When Mason Remey was a newborn Guardian, the majority of believers scorned him and deemed him old and feeble, unable to handle the role of Guardian. They ridiculed him unmercifully, all the while continuing to adore the Guardianship of Shoghi Effendi. Do humans do the same thing to a newborn child? No, they nurture the newborn child with tenderness, love and compassion. They give the newborn enough time to “get his legs” before expecting the child to fulfill his destiny as an adult.
The lesson here is that the newborn child is very helpless and cannot function on its own until after a period of growth and instruction from the adults around him. The child does not emerge from the womb ready to climb any mountains nor do anything that a mature adult can do. Thoughtful reflection will reveal that it has forever been the same when the Manifestations of God have appeared on earth. For instance Jesus of Nazareth did not become the Christ until He had been on this earth for some 30 years. He did not immediately emerge from Mary’s womb as a fully functioning Christ. And by the same token Shoghi Effendi did not begin functioning as Guardian immediately upon `Abdu'l-Bahá’s passing. There was a gestation process involved.

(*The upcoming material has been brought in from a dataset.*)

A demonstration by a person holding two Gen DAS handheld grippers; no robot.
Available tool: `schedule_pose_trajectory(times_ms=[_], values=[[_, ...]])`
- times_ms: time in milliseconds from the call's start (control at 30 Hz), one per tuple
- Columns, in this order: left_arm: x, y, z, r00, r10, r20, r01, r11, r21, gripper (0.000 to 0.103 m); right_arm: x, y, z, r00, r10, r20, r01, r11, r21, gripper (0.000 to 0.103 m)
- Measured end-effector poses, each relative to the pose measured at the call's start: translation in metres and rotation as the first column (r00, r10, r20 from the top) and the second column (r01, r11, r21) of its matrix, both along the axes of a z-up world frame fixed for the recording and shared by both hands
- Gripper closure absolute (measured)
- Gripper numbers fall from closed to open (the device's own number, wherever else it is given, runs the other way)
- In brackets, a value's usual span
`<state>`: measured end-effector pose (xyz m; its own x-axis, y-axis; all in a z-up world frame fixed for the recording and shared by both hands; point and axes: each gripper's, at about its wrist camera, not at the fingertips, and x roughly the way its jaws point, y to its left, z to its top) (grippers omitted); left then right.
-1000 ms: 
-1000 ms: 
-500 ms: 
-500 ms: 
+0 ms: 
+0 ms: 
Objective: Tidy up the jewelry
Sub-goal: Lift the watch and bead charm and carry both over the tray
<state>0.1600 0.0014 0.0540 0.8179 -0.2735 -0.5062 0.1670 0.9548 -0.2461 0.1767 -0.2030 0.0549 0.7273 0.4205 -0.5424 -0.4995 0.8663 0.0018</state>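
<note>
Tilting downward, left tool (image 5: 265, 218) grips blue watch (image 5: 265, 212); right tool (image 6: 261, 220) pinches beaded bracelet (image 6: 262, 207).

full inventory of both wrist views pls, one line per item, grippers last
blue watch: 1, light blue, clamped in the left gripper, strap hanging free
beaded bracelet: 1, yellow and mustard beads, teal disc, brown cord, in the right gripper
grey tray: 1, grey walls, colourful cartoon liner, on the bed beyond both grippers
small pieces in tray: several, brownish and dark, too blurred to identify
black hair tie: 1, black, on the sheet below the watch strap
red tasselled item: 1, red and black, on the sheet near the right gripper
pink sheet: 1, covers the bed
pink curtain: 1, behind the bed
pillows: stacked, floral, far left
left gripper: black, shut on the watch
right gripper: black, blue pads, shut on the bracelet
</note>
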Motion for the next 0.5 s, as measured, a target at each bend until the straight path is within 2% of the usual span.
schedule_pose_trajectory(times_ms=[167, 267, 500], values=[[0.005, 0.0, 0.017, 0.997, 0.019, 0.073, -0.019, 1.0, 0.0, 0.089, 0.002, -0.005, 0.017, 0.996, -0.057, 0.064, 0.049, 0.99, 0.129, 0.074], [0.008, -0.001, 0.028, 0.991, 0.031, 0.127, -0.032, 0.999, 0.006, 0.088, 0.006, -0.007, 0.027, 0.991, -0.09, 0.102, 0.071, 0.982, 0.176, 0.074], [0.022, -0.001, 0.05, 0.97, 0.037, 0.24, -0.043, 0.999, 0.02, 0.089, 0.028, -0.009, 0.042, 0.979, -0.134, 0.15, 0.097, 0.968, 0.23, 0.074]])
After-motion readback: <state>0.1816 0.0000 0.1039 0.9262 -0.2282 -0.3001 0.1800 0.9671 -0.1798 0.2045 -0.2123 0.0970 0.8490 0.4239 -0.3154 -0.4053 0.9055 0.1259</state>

A child needs the proper surroundings for appropriate growth during the formative years. I believe it is the same with the Institution of the Guardianship. A newly ordained Guardian is as a child fresh from the womb. He needs the nourishment and supplications of the Bahá’í community for a period of time before he truly begins functioning as a guardian. Mason Remey’s detractors are quick to point out that he was unaware of his station in the days immediately following Shoghi Effendi’s passing, and for many months thereafter. I daresay that if the community had nourished him, prayed for him, as they should have accorded his lofty station, he would have quickly become filled with the strength of the Holy Spirit and quickly would have assumed his destiny. The Bahá’í world would have prospered, the Bahá’í court system would have been established, and an authentic Universal House of Justice would perhaps have been established by now.
How much more the world would have prospered. Millions of lives would have been saved from the needless atrocities that have happened in the past 50 years, and the Kingdom would be much closer to reality than it now is.

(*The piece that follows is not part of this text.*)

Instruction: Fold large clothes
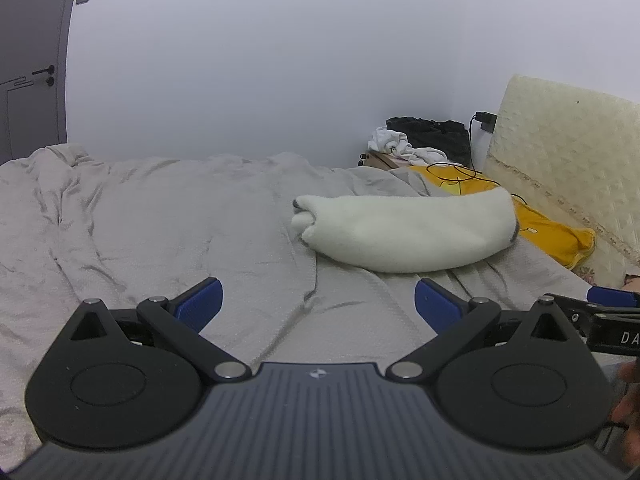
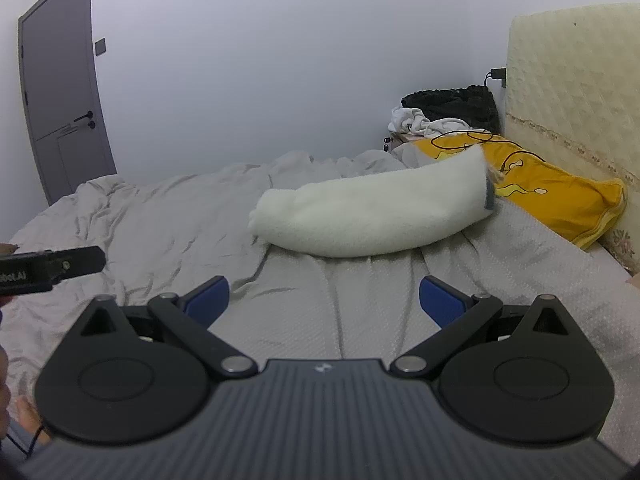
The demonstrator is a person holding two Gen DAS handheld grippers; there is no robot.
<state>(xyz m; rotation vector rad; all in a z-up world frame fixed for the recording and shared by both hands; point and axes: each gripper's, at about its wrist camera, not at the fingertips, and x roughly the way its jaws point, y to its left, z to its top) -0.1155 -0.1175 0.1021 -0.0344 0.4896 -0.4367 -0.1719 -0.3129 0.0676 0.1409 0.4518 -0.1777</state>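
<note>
Door (image 2: 64, 120) first, at nine o'clock in the right wrist view: flat grey panel, dark lever handle, with a small wall switch (image 2: 100, 46) just beside its top corner. Below it a grey quilt (image 2: 160, 216) covers the bed, thin and heavily creased, its weave finely dotted near the cameras.

Both tools hang low over that quilt with nothing between their fingers. The left gripper (image 1: 318, 304) has its blue ribbed pads spread wide, released. The right gripper (image 2: 324, 298) is spread the same way, also released; its blue tip shows at three o'clock in the left wrist view, and the left tool's black side shows at nine o'clock in the right view.

Just past twelve o'clock from both sets of fingers lies the garment (image 2: 372, 216), a white fleecy bundle folded into a long, plump roll. Its long axis runs across the bed, the rounded folded end toward nine o'clock, the flat end with a dark grey trim toward two o'clock and raised slightly. It rests on the quilt, well apart from both grippers.

The trimmed end touches a yellow pillow (image 2: 560, 196), smooth with cartoon print and a black cable across it. Behind sit white and black clothes (image 2: 444, 116) in a heap. At three o'clock stands a cream quilted headboard (image 2: 572, 80).
</note>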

It is not too late for the heterodox Bahá'ís to wake up and understand the lessons of the womb-life-growth process, and accept that the Institution of the Guardianship was not ended in 1957. It remained alive and well, still exists, and awaits the acceptance of the believers. Spiritually, the umbilical cord between Shoghi Effendi and the Institution of the living Guardianship was severed and transferred to Mason Remey, his successor. Shoghi Effendi was then able to fulfill his role in the next world, whatever the role of a former Guardian is.

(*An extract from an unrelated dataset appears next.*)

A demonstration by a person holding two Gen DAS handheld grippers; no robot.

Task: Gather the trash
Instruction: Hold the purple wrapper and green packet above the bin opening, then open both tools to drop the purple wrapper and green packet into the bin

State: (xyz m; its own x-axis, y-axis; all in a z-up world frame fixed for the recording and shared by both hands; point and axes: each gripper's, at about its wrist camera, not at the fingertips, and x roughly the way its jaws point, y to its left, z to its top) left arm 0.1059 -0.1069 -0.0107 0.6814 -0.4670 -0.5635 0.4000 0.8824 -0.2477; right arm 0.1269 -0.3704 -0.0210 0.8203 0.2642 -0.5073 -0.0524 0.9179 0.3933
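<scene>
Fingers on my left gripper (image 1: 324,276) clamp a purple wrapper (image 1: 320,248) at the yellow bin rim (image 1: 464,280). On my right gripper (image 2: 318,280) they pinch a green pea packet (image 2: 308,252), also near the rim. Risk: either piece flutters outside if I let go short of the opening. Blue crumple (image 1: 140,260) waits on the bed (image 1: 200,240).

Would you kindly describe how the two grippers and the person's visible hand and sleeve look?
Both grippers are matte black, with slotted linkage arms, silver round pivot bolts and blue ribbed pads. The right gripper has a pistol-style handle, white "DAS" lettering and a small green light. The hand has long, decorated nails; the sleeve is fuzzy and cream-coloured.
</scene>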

The Institution of the living Guardianship will live and prosper throughout this glorious Bahá’í cycle, leading the world to the Promised Kingdom. That is going to happen with or without any of us except for a living Guardian. The necessary umbilical cord will always be connected to a living Guardian, whether he is accepted by the believers or not. It is up to the individual believer to accept that and really ask himself: am I following God’s Will, or am I allowing superstition and the rule of the crowd to determine my relationship to the Faith that I profess to love?